Oyunda her versiyonda bir sınırlama vardır. Kimse 20. seviyenin üzerine çıkamaz ve kimse sınıfını orta seviyeye yükseltemez. Oyuncular 20. seviye ve 3. sınıf düşük seviyede takılıp kalırlar. Bu, oyunun 1. versiyonunun sınırıdır.
Ancak Souta şu anda bu sınırlamalara sahip değildi. Hala 1. versiyonda olmasına rağmen 20. seviyenin üzerine çıkabilirdi. Sınıfı da Savaş Büyücüsü gibi orta seviye bir sınıfa yükselmişti.
Ayrıca yanında evrensel sınıf bir artefakt ve karanlık sınıf bir silah vardı. Bu, onun genel gücünü aynı seviyedeki diğer canavarların ulaşamayacağı bir seviyeye çıkardı. Onunla eşleşebilecek tek kişiler oyunculardı, ancak ne yazık ki bu dünyada onun dışında başka oyuncu yoktu.
Aşırı güç. İkinci evrim canavarlarına kıyasla ne kadar güçlü olduğunu tanımlamak için tek kelime.
Donma maymunu, yumruğu Souta'nın yüzüne ulaşamadan durunca şaşkına döndü.
"Geri git..." diye mırıldandı Souta ve maymun yere çarpmadan önce uçup gitti ve yerde küçük bir çatlak oluşturdu.
[Yerçekimi Topu] büyüsü, hem saldırı hem de savunma amaçlı kullanılabilen çok yönlü bir büyüydü. Souta, on adet yumruk büyüklüğündeki siyah topu kullanarak yerçekimini belirli bir dereceye kadar kontrol edebiliyordu.
Souta'nın ikinci evrim canavarlarının üç özellikli yeteneklerinden nasıl kaçtığına gelince, bunu arkasındaki siyah toplara borçluydu.

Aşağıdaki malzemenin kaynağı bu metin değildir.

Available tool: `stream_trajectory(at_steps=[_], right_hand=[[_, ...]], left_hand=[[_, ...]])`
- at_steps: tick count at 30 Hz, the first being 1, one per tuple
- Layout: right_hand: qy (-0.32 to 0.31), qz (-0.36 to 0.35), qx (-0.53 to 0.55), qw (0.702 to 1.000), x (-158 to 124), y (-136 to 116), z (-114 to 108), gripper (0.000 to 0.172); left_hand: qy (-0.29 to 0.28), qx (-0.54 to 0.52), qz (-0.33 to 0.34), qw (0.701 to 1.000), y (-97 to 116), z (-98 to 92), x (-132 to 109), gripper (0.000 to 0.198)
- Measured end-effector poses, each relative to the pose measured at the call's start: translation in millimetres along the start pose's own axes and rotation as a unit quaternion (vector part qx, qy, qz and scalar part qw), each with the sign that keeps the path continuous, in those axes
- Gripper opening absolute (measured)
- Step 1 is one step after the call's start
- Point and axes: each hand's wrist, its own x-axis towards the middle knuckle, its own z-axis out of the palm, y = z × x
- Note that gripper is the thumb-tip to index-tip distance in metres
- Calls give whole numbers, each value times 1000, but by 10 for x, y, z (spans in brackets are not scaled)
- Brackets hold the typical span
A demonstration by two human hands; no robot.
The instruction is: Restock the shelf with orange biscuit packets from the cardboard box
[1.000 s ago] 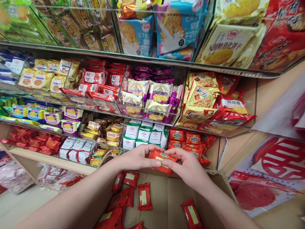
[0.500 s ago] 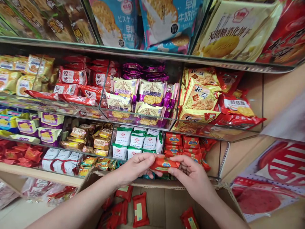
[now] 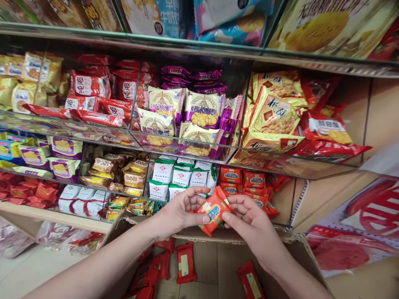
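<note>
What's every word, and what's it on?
"FRENCH BISCUITS": cream-and-purple plastic packets
"法国桃酥饼": same packets
"桃酥": yellow plastic packets
"牛奶饼": blue plastic bag
"纯", rest unclear: red-and-white packets
Too small or blurred: held red plastic packet, other labels.

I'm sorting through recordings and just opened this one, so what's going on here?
A person's left hand and right hand hold one red packet between them, over an open cardboard box. Loose red packets lie in the box. Behind, similar-looking shelf packets are stacked in a compartment beside white-and-green packets.
</note>
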Motion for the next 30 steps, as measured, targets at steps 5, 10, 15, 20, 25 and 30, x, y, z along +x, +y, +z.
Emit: stream_trajectory(at_steps=[5,10,15,20,25,30], right_hand=[[5,35,31,999,-19,-51,-9,26],[-8,31,40,999,-22,-61,-18,26],[11,-26,0,1000,-6,-21,1,24],[8,-104,-16,994,-22,71,50,28],[5,-118,-145,982,-30,150,112,30],[26,-153,-194,969,-27,142,82,20]], left_hand=[[-29,-4,3,1000,6,1,-14,54],[-60,34,1,998,44,34,-51,38],[-57,55,17,997,74,94,-59,33],[6,10,13,1000,37,35,-4,32],[4,-16,11,1000,6,2,17,36],[-14,26,3,1000,22,27,0,34]])
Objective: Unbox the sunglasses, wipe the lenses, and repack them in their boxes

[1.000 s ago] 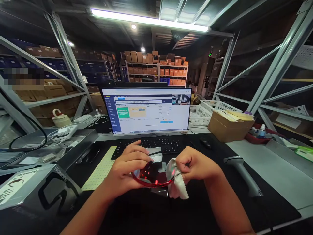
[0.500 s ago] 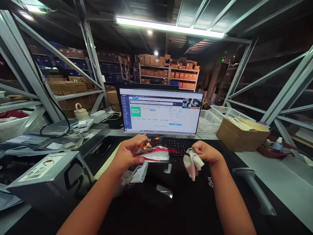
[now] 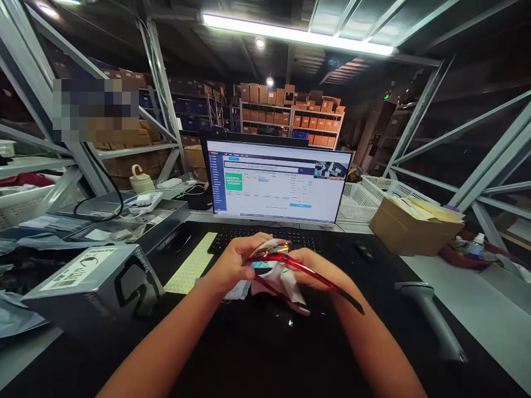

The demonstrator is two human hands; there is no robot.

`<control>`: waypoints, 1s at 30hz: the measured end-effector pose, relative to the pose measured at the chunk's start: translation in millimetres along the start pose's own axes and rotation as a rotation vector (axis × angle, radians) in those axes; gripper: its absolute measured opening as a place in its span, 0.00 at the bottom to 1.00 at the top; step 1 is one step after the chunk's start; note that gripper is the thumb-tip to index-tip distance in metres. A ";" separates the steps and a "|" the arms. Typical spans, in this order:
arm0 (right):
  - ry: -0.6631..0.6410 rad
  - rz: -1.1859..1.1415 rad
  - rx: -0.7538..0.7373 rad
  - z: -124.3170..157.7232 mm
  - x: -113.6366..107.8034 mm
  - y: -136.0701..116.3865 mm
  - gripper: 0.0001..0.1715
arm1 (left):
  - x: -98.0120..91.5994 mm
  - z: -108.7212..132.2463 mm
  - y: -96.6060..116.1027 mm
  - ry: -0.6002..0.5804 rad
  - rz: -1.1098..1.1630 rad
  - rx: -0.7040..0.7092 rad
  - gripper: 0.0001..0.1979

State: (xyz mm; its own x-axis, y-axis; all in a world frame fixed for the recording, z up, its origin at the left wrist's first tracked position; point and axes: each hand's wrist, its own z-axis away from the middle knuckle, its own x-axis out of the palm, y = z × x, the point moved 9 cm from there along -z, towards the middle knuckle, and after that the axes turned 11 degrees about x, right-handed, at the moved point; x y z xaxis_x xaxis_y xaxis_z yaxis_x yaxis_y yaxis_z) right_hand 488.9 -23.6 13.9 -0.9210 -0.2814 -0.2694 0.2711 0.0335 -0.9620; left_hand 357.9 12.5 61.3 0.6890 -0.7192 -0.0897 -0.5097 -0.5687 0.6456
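Red-framed glasses [image 3: 309,271] with dark temple tips are held above the black desk mat, their arms pointing toward me and to the right. My left hand [image 3: 238,260] grips the frame at its left side, thumb and fingers closed. My right hand [image 3: 313,265] is behind the glasses, closed on a pale cleaning cloth [image 3: 284,282] that is up against the lenses. The red temple partly hides the right fingers. Below the left hand lies a clear plastic wrapper [image 3: 238,290].
A monitor [image 3: 277,188] and a black keyboard [image 3: 226,237] stand ahead. To the left are a grey box [image 3: 95,298] and a yellow sticker sheet [image 3: 191,265]. On the right lie a mouse [image 3: 364,250], a barcode scanner [image 3: 431,318] and a cardboard box [image 3: 415,226].
My right hand has moved left with the cloth, from well apart to the glasses. The glasses have turned, so their arms now point toward me and rightward.
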 end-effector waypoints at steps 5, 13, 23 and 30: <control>-0.078 -0.130 0.009 -12.8 44.8 5.7 0.28 | 5.6 2.0 -1.4 0.020 0.026 -0.030 0.33; -0.240 -0.167 0.150 5.3 33.0 1.2 0.36 | -29.2 -1.3 7.5 0.274 0.065 0.040 0.29; -0.201 -0.052 0.137 22.3 -11.0 3.8 0.30 | -30.4 -0.4 7.5 0.261 0.050 0.027 0.28; -0.200 -0.024 0.051 48.9 -56.4 1.0 0.33 | -67.9 -0.9 7.2 0.350 0.074 0.066 0.26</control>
State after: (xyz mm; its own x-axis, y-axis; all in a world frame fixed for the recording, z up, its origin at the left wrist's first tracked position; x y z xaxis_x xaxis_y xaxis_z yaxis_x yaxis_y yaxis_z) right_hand 554.8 -54.5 30.4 -0.8547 -0.4669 -0.2271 0.2684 -0.0229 -0.9630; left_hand 307.9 57.5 72.7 0.7778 -0.5858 0.2279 -0.5891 -0.5530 0.5892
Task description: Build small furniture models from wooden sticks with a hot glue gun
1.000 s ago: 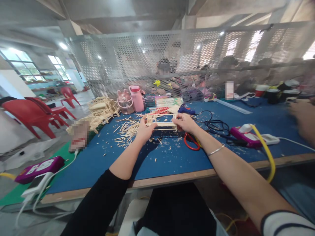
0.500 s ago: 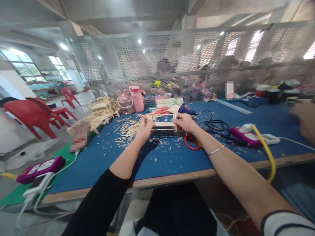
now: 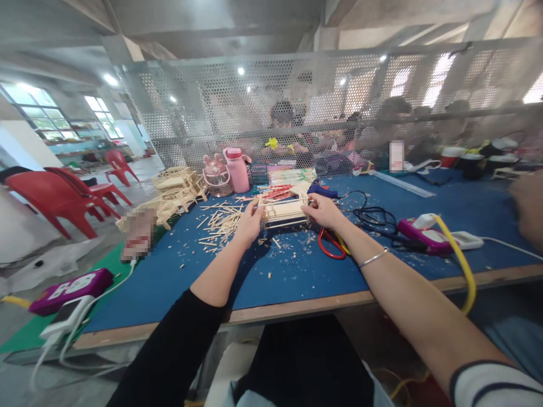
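Note:
Between my two hands is a small frame model made of wooden sticks (image 3: pixel 285 211), with a flat pale panel in its middle. My left hand (image 3: pixel 250 222) pinches its left end, and my right hand (image 3: pixel 320 210) grips the right end, fingers closed on the upper corner. A loose pile of wooden sticks (image 3: pixel 223 223) lies to the left of the model. Just behind my right hand rests a blue glue gun (image 3: pixel 322 189). Red-handled scissors (image 3: pixel 331 244) lie below my right wrist, partly covered by it.
Several finished-looking stick models (image 3: pixel 178 192) are stacked at the left. A pink bottle (image 3: pixel 237 170) and a clear pink jug (image 3: pixel 218 176) stand behind. At right are a purple power strip (image 3: pixel 424 234), black cables (image 3: pixel 375 217) and a ruler (image 3: pixel 403 183). A perforated screen (image 3: pixel 237 113) borders the table.
The stick model has tilted so its flat panel now shows, and it has shifted slightly right. Both hands keep hold of its ends.

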Tool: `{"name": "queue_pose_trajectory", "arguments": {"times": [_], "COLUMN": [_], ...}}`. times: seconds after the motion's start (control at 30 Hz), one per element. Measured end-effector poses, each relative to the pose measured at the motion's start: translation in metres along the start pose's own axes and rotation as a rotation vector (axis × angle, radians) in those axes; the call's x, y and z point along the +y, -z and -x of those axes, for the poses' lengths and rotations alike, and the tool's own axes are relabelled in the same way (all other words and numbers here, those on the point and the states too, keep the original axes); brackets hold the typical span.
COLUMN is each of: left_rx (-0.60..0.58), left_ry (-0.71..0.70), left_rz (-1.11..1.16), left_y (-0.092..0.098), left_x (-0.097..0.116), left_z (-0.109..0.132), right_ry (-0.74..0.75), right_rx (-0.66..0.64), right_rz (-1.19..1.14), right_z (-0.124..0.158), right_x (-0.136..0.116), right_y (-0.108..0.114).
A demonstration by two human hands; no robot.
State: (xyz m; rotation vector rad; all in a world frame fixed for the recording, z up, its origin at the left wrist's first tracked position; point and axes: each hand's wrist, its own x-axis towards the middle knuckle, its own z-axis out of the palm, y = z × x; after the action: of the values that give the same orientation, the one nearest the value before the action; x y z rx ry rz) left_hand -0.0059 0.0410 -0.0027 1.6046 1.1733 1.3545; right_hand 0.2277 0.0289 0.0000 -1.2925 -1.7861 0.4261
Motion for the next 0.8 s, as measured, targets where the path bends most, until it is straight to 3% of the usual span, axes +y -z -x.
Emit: {"name": "queue_pose_trajectory", "arguments": {"times": [0.17,0.3,0.4,0.5,0.57,0.63,0.7,0.8], "left_rx": [-0.098,-0.080,-0.038,-0.028,-0.034,-0.030,-0.027,-0.023], "left_ry": [0.037,0.110,0.178,0.190,0.178,0.164,0.148,0.107], "left_rz": [-0.021,0.042,0.097,0.090,0.080,0.066,0.037,0.005], "left_y": [0.001,0.000,-0.002,-0.001,0.000,0.001,0.001,0.001], "left_x": [0.002,0.006,0.008,0.007,0.005,0.002,-0.001,-0.004], "left_z": [0.001,0.003,0.005,0.005,0.005,0.004,0.003,0.002], "right_ry": [-0.088,-0.135,-0.157,-0.052,0.067,0.132,0.113,0.018], "right_rx": [-0.075,-0.102,0.061,0.281,0.208,0.036,-0.039,-0.027], "right_rz": [0.163,0.183,0.225,0.223,0.168,0.140,0.150,0.158], "right_z": [-0.001,-0.001,0.001,0.007,0.011,0.014,0.015,0.010], "right_x": [0.007,0.007,-0.003,-0.021,-0.033,-0.040,-0.043,-0.041], "right_y": [-0.004,-0.004,0.003,0.007,0.001,-0.011,-0.027,-0.047]}}
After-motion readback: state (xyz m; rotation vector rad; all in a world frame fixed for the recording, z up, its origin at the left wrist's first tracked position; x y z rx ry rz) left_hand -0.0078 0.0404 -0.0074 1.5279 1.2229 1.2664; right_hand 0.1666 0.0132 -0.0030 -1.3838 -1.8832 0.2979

Siyah topların yerçekimi gücünü kullanarak, Souta vücudunun etrafında, kendisine 20 cm'den fazla yaklaşan her şeyi iten bir alan oluşturdu.
Alev denizi Souta'nın vücudunu yuttuğunda, etrafındaki yerçekimi alanı alevlerin vücuduna dokunmasını engelledi. Aynı şey [Soğuk Rüzgar] ve [Alev Kesme] özellikli yeteneklere de oldu. Üç özellikli yetenek Souta'nın vücuduna bile değmedi, bu yüzden Souta hiç zarar görmedi.

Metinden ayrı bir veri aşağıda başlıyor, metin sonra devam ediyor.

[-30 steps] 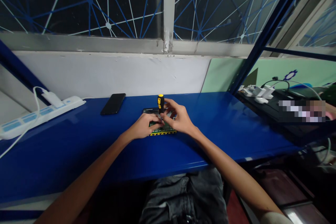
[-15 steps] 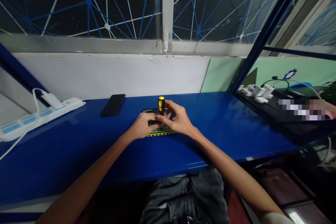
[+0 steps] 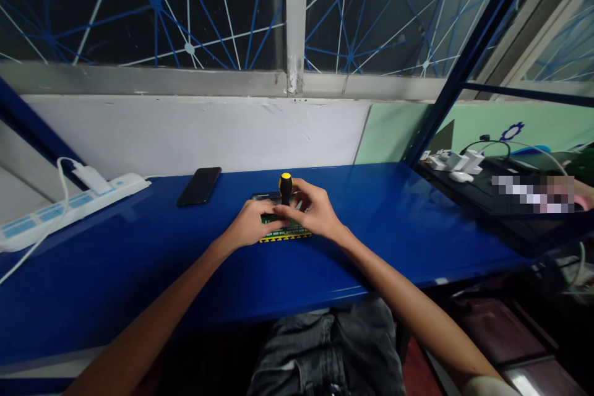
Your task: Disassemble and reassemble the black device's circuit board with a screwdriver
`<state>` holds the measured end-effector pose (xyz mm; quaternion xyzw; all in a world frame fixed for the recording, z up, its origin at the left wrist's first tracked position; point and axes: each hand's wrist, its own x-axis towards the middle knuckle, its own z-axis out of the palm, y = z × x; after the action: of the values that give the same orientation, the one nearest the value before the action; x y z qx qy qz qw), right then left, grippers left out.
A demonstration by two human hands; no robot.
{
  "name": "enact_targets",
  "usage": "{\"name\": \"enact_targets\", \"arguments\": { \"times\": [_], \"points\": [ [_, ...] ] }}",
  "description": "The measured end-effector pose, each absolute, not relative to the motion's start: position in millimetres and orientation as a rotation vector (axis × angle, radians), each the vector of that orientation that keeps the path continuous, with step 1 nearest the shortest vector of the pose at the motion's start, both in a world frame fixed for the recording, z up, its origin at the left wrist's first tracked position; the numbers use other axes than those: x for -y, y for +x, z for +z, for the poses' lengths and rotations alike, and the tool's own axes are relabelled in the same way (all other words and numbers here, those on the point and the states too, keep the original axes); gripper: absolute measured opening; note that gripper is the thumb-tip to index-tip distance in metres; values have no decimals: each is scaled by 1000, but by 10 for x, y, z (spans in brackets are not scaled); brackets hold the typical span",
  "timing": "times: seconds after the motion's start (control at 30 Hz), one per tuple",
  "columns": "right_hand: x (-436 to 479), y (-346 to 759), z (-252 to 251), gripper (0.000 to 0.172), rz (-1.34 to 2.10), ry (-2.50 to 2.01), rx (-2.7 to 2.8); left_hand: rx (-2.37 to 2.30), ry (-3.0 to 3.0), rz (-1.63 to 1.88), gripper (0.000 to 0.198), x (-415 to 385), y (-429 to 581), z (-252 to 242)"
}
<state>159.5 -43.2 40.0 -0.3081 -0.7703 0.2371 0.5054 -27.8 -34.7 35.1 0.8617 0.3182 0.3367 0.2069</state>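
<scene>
A screwdriver with a black handle and yellow cap stands upright, its tip hidden low among my fingers. My right hand is closed around the lower handle. Beneath both hands lies a green circuit board with a yellow-and-black striped front edge, mostly covered by my fingers. My left hand rests over the board's left side. Its thumb and forefinger reach in by the screwdriver's foot and look pinched together, but what is between their tips is hidden.
On the blue table, a black phone lies to the left. Further left is a white power strip with a plug and cable. White adapters and cables sit on the dark neighbouring surface at right, beside a partly blurred person's hand.
The screwdriver's handle has turned about its axis: the yellow patches on its side no longer show. Both hands stay in nearly the same place.
</scene>
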Motion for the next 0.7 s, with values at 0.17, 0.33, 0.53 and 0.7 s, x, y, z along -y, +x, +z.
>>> {"name": "enact_targets", "arguments": {
  "times": [0.17,0.33,0.53,0.7],
  "points": [
    [452,1600,429,40,573,-758,1861,-866,2384,925,10,351,-280,352],
    [463,1612,444,37,671,-719,1871,-863,2402,893,11,364,-280,368],
    [440,1601,410,35,698,-727,1857,-883,2411,923,12,361,-271,353],
    [438,1590,413,43,657,-736,1835,-921,2399,924,13,348,-278,333]
  ]
}}
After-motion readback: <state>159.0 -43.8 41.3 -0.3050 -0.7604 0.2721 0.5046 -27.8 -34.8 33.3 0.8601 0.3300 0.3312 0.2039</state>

Menzil küçüktü, bu yüzden güç yoğunlaşmış ve ikinci evrim canavarlarından daha güçlü biri olmadıkça delinemeyecek kadar büyümüştü. Ayrıca, [Yerçekimi Topu] 10. seviye 2. kademe bir büyüydü ve Souta'nın 10. seviye 2. kademe büyüsü, 3. kademe büyülerle boy ölçüşebilirdi.
Ayrıca elinde bir silah tuttuğu için büyüsünün gücü yüzde on arttı. İkinci evrim canavarlarının [Yerçekimi Topu] büyüsüyle oluşturulan alanı delmesi imkansızdı.
Bu tür bir rakip için mükemmel bir savunmaydı.
Oyunda, [Yerçekimi Topu] büyüsü bu dereceye kadar kontrol edilemezdi. Sadece yerçekimini yukarı, aşağı, ileri, geri ve sola kontrol edebilirdi. Kendi vücudu gibi kontrol edilemezdi.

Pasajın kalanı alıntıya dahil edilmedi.